1年前に4年6000万ドルを断った捕手が、より高額な契約をゲット。その裏にあったのは好成績だけでなく

ヤズマニ・グランダル Aug 13, 2019(写真:USA TODAY Sports/ロイター/アフロ)

 ヤズマニ・グランダルが、4年7300万ドルでシカゴ・ホワイトソックスに入団した。総額5000万ドル以上の契約は、今オフ初。過去にホワイトソックスと契約した選手の最高総額も塗り替えた。それまでは、2013年のオフにホゼ・アブレイユが得た6年6800万ドルの契約が、最も高額だった。今オフ、ホワイトソックスからFAになったアブレイユは、1年1780万ドルのクオリファイング・オファーを受け入れた。

 昨オフも、グランダルはFA市場に出た。ロサンゼルス・ドジャースが申し出た1年1790万ドルのクオリファイング・オファーを却下し、ロサンゼルス・タイムズのホルヘ・キャスィテーヨによると、ニューヨーク・メッツが提示した4年6000万ドルの契約も断ったという。その後、グランダルは1年1825万ドルでミルウォーキー・ブルワーズと契約した。この動きからは、今オフに再びFAとなり、さらに高額な複数年契約を得ようとする意図が窺える。

 それに成功した要因としては、好成績が挙げられる。4年続けて20本塁打をクリアしただけでなく、今シーズンの28本はキャリアハイを1本更新。出塁率.380とOPS.848も、出場60試合のメジャーリーグ1年目(2012年)を除けば、最も高い。マスクをかぶっても、これまでどおりに巧みなフレーミングを披露した。11月に31歳となったが、まだ全盛期は続いている。

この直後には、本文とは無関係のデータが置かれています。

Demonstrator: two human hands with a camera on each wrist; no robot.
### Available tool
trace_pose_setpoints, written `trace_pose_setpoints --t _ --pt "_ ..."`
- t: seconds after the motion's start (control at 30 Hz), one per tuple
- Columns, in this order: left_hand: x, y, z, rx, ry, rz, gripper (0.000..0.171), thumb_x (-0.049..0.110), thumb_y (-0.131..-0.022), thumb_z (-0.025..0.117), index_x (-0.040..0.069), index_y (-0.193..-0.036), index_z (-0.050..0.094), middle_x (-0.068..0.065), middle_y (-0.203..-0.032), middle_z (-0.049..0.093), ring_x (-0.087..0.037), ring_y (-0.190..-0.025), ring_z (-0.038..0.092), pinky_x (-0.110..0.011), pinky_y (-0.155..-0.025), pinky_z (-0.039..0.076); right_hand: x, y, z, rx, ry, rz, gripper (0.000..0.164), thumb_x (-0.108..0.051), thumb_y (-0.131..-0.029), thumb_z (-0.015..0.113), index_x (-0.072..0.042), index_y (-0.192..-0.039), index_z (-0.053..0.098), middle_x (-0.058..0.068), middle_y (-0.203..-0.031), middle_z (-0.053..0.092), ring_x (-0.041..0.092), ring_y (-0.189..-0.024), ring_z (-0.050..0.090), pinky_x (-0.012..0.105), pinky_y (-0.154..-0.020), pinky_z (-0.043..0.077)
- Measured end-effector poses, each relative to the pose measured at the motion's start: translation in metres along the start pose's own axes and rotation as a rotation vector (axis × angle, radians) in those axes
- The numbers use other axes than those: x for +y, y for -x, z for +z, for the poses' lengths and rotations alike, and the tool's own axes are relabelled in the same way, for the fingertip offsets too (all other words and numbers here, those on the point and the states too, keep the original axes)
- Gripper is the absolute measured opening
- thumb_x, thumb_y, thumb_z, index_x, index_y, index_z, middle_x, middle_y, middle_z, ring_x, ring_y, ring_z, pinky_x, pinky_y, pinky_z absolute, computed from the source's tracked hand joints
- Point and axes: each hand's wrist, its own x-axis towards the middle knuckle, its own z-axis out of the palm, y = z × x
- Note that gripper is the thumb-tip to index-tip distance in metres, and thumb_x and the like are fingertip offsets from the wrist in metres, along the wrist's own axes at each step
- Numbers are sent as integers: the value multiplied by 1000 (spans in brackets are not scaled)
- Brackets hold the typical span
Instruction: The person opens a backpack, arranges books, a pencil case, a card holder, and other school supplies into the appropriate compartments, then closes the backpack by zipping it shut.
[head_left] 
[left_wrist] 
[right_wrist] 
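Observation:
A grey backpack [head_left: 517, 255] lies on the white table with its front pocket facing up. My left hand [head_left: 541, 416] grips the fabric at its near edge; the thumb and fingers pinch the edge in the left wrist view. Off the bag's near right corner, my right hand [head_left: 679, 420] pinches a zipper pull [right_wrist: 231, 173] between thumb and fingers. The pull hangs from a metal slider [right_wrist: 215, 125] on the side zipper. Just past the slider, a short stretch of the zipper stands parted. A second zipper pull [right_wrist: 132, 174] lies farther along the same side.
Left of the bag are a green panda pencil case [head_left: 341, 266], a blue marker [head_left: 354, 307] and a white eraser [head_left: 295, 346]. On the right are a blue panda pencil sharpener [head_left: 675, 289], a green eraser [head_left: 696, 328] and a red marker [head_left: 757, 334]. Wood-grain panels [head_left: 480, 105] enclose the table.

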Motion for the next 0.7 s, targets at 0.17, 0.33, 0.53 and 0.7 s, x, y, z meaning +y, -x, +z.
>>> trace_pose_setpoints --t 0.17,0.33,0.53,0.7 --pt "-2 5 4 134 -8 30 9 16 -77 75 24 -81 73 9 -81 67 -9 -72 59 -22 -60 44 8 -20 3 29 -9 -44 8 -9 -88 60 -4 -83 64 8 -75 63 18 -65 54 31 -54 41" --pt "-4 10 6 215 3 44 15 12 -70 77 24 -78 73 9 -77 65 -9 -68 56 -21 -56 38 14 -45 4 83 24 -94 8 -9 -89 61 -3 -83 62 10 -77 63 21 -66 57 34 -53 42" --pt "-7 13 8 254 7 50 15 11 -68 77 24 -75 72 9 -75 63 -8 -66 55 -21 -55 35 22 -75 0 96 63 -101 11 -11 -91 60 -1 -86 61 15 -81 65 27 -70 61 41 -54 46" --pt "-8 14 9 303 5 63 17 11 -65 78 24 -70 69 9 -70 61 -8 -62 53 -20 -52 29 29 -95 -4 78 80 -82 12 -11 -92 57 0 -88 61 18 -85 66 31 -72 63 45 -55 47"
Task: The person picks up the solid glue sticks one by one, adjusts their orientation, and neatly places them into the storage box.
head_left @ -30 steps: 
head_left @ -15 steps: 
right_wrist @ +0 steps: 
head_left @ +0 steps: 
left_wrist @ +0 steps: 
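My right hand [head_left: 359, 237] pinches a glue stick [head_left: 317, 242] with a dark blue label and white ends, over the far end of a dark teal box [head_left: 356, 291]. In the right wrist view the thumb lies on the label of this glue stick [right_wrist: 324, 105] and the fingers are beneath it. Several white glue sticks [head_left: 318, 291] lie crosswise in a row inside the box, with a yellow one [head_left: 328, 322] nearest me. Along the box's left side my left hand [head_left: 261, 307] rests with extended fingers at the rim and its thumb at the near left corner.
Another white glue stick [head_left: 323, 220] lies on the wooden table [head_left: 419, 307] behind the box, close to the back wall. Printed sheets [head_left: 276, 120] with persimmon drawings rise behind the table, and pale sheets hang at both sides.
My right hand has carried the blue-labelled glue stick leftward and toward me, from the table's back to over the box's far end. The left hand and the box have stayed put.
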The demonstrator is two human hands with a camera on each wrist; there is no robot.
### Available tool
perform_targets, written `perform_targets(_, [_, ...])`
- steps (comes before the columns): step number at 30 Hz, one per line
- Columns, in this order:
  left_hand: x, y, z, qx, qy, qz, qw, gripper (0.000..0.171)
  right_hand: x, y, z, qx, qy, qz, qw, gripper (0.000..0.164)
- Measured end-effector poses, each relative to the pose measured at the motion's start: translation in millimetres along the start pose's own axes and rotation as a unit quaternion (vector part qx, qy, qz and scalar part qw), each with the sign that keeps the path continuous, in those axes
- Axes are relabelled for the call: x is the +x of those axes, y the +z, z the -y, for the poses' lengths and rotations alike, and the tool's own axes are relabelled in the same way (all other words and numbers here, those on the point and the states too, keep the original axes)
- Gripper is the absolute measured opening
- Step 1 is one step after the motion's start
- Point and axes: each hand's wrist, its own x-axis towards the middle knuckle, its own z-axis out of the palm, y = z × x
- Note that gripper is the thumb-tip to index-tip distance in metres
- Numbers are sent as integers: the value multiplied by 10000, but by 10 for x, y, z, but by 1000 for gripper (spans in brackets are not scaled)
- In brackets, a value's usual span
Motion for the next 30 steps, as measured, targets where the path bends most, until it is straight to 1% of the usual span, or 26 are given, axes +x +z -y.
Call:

 また、クオリファイング・オファーの対象となるのは1度きりなので、昨オフにグランダルと契約したブルワーズと違い、ホワイトソックスはドラフト指名権を失わずに済む。今オフのFA市場に出ている捕手の顔ぶれが、昨オフと比べると見劣りすることも、グランダルの価値を高めた。昨オフは、グランダルの契約後ながらJ.T.リアルミュートもトレードで動き、マイアミ・マーリンズからフィラデルフィア・フィリーズへ移籍した。

 もう一つ、グランダルは昨オフに代理人を変更した。レガシー・エージェンシーから、ワッサーマン・グループに乗り換えた。時期としては、ドジャースからのクオリファイング・オファーとメッツからの4年6000万ドル、2つの契約提示の間だったようだ。

 好成績を残さなければ大型契約は得られないが、準備という点においても、グランダルは抜かりなかったように思える。